Question

An infinitely long line of charge has linear charge density λ = 2 pC/m. A proton is at a distance d = 14.5 cm from the line and moving directly toward the line at v = 5.3 km/s. The mass and charge of a proton are 1.67E-27 kg and 1.602E-19 C, respectively.

When entering in your answers, use the notation 1.3E-67 to represent 1.3 x 10^-67, for example.

What is the kinetic energy of the proton in Joules?

How close does the proton get to the line of charge?

Answer 1

Answer:

Given, linear charge density λ = 2 pC/, initial distance between the line and the proton is d₁ = 14.5 cm = 0.0145 m and velocity of the proton is v = 5.3 km/s = 5300 m/s, mass of the proton m = 1.67 x 10^-27 kg and charge of a proton q = 1.602 x 10^-19 C

(a) The kinetic energy of the proton is

K₁ = 1/2 mv² = 1/2 (1.67 x 10^-27 kg) (5300 m/s)² = 2.34 x 10^-20 J = 2.34E^-20 J

(b) Using the conservation of energy,

E_initial = E_final

K₁ + U₁ = K₂ + U₂

The final kinetic energy of the proton is zero.

Thus, U₂ - U₁ = K₁

e (V₂ - V₁) = K₁

or electric potential V₂ - V₁ = K₁/e ---------- (1)

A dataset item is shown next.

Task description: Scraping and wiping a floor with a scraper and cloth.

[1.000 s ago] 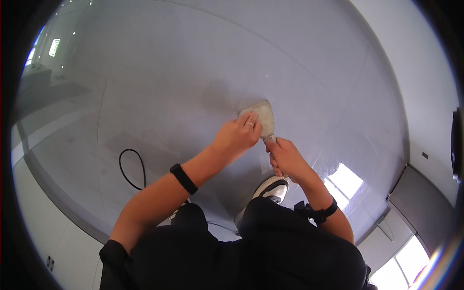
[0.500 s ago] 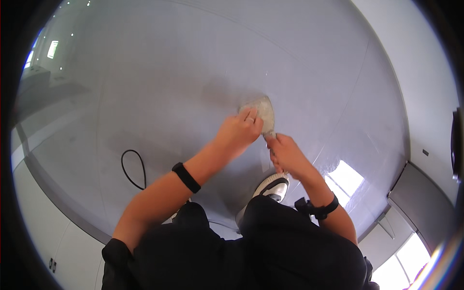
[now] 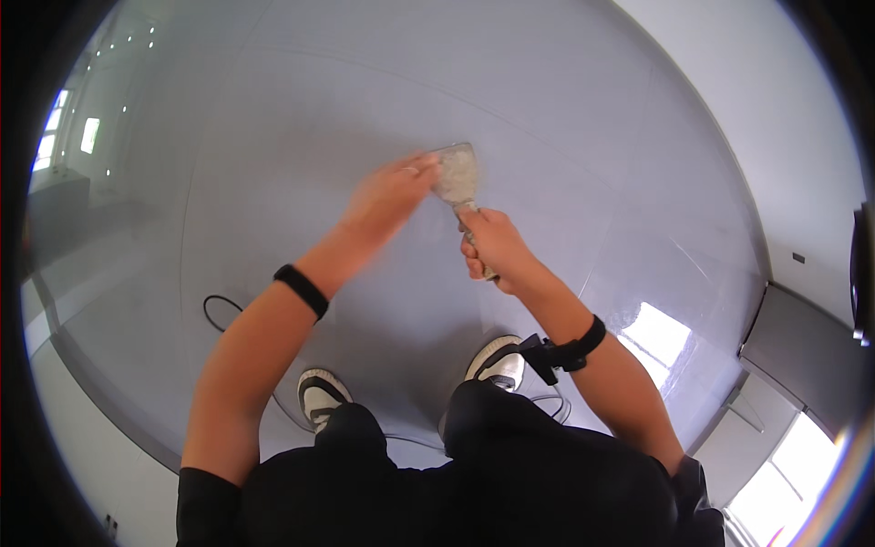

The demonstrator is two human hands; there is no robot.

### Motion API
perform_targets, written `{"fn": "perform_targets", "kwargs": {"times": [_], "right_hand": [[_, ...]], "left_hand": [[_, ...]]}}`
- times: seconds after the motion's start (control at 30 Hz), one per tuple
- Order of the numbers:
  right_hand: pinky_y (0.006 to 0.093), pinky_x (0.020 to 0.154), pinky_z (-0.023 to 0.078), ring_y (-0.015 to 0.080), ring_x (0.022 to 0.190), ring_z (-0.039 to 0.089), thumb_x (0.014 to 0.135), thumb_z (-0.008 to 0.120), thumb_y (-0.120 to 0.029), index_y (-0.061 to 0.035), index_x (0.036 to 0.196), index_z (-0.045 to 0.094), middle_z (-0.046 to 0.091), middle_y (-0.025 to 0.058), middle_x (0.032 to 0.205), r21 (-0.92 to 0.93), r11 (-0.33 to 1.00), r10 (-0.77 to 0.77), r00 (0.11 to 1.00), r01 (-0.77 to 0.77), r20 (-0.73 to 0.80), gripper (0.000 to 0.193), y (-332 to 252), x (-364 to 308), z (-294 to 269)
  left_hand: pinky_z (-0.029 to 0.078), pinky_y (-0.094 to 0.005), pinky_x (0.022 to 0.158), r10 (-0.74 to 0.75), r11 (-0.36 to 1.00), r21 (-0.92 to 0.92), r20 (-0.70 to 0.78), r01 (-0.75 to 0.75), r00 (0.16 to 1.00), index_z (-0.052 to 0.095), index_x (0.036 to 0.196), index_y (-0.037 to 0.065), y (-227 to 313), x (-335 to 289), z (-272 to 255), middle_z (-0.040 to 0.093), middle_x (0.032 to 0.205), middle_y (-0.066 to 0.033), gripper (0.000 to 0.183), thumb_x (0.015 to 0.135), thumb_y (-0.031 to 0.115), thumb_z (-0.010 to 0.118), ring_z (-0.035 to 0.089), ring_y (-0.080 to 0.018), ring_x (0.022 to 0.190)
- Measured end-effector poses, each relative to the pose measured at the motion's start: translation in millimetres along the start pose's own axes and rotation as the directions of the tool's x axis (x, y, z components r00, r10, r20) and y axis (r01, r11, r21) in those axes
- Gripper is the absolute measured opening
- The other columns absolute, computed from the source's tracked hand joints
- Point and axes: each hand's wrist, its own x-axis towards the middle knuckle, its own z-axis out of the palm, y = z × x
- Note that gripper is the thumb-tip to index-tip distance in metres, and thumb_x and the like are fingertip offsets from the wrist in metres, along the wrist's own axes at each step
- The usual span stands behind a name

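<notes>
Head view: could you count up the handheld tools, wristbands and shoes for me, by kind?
Scraper: 1
Wristbands: 2
Shoes: 2
Total: 5

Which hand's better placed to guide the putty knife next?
Right, I'd say: the right hand is wrapped around the handle of the putty knife. The left hand only has blurred fingers at the blade's left edge, contact unclear.
</notes>
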Motion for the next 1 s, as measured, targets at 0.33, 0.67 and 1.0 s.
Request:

The electric potential due to an infinite line charge at a point 1 with respect to point 2 is

V₁ - V₂ = (λ/2$\pi \varepsilon$₀) ln(d₂/d₁) -------------------- (2)

Eq.(1) becomes, V₁ - V₂ = -K₁/e

Thus, (λ/2$\pi \varepsilon$₀) ln(d₂/d₁) = -K₁/e

ln(d₂/d₁) = -2$\pi \varepsilon$₀K₁ / λe = -2$\pi$(8.85 x 10^-12 C²/N.m²) (2.34 x 10^-20 J) / (2 x 10^-12 C/m) (1.6 x 10^-19 C)

ln(d₂/d₁) = -4.064

or d₂/d₁ = e^-4.064

or d₂ = d₁[ e^-4.064 ]

Therefore, d₂ = (14.5 cm) e^-4.064 = 0.249 cm = 2.49 x 10^-3 m = 2.49E^-3 m

Hence, this is the closest distance between the line charge and the proton.